The authors have proposed an analytical-numerical model of filtration in a producing stratum with a horizontal fracture, that is based on the solution of a quasi-stationary problem on the filtration pressure field in a dominantvertical-permeability anisotropic porous medium divided by a disk hydrofracturing region. On the boundaries separating the fracture from the surrounding rocks, piezoconductivity equations were supplemented with conjugation conditions. The problem has been solved in a zero asymptotic approximation in the Laplace–Carson transform space. Inversion of the formulas was performed with the Iseger numerical algorithm. Results of the computational experiment have been given.

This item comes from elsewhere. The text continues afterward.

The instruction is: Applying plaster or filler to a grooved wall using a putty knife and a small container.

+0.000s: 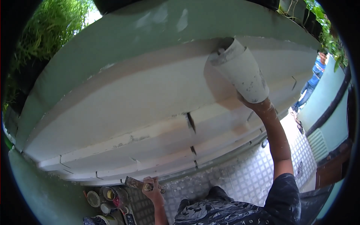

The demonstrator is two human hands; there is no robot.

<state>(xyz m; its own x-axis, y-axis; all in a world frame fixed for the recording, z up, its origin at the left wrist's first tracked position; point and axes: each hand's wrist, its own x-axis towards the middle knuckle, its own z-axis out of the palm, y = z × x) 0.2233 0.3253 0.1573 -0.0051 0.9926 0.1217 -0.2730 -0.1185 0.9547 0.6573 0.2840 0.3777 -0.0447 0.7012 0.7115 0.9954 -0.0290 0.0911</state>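
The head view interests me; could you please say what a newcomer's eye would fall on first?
Most likely the white bucket, tipped in the raised right hand at upper right, before the broad pale surface. Next, the left hand at lower centre, holding what looks like a scraper. A person in blue stands at far right.

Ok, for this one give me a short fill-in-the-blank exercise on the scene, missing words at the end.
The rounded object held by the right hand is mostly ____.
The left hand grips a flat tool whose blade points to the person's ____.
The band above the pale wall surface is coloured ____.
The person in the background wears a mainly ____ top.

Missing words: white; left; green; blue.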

It has been shown that the greatest influence of the location of the fracture on the pressure field is observed in the case where it is on one boundary of the producing bed, and from an instant of time, the location of the fissure ceases to exert an influence on the pressure field in the fracture. On the calculated pressure curves, stabilization is observed which is analogous to the existing logarithmic model for the case of a homogeneous stratum. The authors have investigated the space-time dependence of the pressure perturbation across the thickness of the bed in which hydraulic fracturing was implemented. It has been shown that the pressure difference between each point of the vertical cross section and the bottom (top) grows at small values of time. Subsequently, the pressure difference peaks and the growth is replaced by a drop. A regularity has been noted that implies that the rate of growth in the pressure difference between the fracture and the stratum′s bottom is much higher than that of drop.